Por el momento solo he podido acceder al primer nivel de excavación, y ni tan siquiera he completado un plano de las galerías, un auténtico laberinto que se me antoja ilógico -aunque nada sé de minería- y del que seguramente me quede mucho por explorar. Un eje central, donde perduran las vías de transporte, secciona este laberinto. No temo el derrumbe; salvo en la bocamina, no existe señal alguna de entibación, lo que es indicativo de la dureza de los materiales.
El peregrinaje subterráneo me ofrece desconcertantes sorpresas. Por ejemplo, la sala rectangular, que surge al término de una galería más estrecha de lo común. Lo llamo el spelaeum; tal parece, la estancia de banquetes rituales de un antiguo mitreo, con sus dos filas de bancos corridos, toscamente labrados en los lados de mayor longitud. Extrañamente, la temperatura sube allí dos o tres grados. No entiendo la funcionalidad de esta sala, la cual supuso, sin duda, un arduo trabajo a sus artífices, porque hablamos de un ortoedro de aproximadamente seis metros de ancho por diez de largo, con una altura de dos metros: dimensiones que descartan el capricho. También he descubierto, orientada al sur, una entrada secundaria, a modo de chimenea diagonal, cuya pronunciada pendiente hace imposible el tránsito.
Pero hay otras sorpresas que en principio me hicieron dudar de mi cordura. Son las voces. Voces tímidas y confusas, bisbiseos, risas, susurros, raramente una especie de canto coral, que parecen provenir de un lugar inmediato, pero del que me separase un grueso tabique. Voces de niños, de hombres, de mujeres. Incomprensibles psicofonías entre las que, sin embargo, con frecuencia creo distinguir mi nombre. Estas voces no aparecen siempre, pero, cuando lo hacen, siempre ocurre en las partes más profundas de la mina. Mi temor a la asechanza de la locura se disipó hace unos meses; el método fue tan sencillo como utilizar una grabadora. También forma parte de mi modesto equipo un medidor de gases. Hay algunos puntos concretos de la mina donde siento una sensación de ahogo; sin embargo, aquí nada revela la prueba científica, y el medidor no detecta alteración alguna en el aire.
Otros misterios ya pertenecen posiblemente a mi propia imaginación.
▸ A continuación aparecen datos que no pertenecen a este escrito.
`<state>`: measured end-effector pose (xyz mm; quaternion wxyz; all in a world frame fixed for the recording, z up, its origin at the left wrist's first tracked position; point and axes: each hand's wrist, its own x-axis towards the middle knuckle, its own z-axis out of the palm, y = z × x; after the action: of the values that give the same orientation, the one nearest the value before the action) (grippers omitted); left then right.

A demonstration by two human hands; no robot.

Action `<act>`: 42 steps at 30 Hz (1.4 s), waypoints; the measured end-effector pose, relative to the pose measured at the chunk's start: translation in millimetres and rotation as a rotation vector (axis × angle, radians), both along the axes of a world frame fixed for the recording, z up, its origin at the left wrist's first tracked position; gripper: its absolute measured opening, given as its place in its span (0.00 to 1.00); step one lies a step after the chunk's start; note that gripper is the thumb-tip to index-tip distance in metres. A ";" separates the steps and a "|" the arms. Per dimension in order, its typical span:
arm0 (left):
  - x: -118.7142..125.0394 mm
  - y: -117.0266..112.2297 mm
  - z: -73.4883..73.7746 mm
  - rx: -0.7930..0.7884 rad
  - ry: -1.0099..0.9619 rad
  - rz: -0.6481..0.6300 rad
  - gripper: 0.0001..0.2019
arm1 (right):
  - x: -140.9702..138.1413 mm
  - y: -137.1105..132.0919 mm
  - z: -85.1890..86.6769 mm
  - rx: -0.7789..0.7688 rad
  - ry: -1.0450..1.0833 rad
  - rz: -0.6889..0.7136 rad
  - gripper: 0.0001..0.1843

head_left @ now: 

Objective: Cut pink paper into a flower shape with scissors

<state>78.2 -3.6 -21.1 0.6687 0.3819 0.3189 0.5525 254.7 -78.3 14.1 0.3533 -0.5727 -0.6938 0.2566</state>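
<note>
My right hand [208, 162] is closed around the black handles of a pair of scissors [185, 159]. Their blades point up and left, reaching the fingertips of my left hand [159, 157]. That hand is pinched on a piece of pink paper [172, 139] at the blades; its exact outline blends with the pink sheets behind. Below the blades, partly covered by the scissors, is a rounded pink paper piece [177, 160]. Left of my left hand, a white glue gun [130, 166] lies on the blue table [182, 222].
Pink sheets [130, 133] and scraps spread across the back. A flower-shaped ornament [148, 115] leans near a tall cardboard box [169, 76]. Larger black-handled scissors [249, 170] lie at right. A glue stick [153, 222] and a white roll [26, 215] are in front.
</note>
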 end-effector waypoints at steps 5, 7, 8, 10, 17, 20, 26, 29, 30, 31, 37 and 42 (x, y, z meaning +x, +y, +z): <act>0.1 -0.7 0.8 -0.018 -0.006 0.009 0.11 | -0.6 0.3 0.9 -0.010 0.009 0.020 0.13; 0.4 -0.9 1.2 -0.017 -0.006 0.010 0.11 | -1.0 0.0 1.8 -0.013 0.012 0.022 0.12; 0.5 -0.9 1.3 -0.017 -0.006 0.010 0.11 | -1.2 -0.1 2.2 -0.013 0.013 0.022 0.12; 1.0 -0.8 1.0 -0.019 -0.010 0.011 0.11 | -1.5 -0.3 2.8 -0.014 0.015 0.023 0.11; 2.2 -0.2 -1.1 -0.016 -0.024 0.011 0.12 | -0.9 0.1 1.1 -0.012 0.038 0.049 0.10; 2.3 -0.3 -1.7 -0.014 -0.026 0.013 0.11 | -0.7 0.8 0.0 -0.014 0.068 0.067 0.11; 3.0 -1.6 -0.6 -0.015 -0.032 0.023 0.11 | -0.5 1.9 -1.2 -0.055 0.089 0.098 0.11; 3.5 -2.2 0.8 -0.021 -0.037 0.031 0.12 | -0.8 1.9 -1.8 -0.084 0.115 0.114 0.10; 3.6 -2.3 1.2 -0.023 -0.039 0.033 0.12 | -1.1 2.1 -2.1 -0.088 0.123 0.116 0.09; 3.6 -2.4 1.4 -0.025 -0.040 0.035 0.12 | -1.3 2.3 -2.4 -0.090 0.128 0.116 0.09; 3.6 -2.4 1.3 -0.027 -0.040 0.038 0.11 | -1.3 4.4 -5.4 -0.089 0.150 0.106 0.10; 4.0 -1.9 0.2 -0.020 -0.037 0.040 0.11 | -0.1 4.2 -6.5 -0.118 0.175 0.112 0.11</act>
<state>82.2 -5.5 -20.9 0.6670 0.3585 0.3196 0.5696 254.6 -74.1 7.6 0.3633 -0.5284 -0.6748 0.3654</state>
Porque con frecuencia creo distinguir movimientos fugaces a mi lado, o evidentes rostros tallados en la piedra que desaparecen al instante. Pero la percepción de estos fenómenos es tan nítida que me pregunto si soy el juguete de espíritus elementales que habitan el interior de la Tierra.
La mina me reclama vorazmente. Y yo acudo a ella como si volviera al útero materno, a un edén que remotamente habité. Encuentro calor en su frío, libertad en su encierro, luz en su oscuridad. Quizás acabe fusionado en ella, susurrando al visitante futuro, moldeando mi rostro en las paredes, formando parte de una comunidad secreta e invisible. Quizás este escrito sea mi despedida.

Gabriel Cusac

2 comentarios:

Luisen dijo...

Donde esta ubicada? Si no es indiscreción

Gabriel Cusac dijo...

Sí, Luisen, es indiscreción. La mina es mía y solo mía.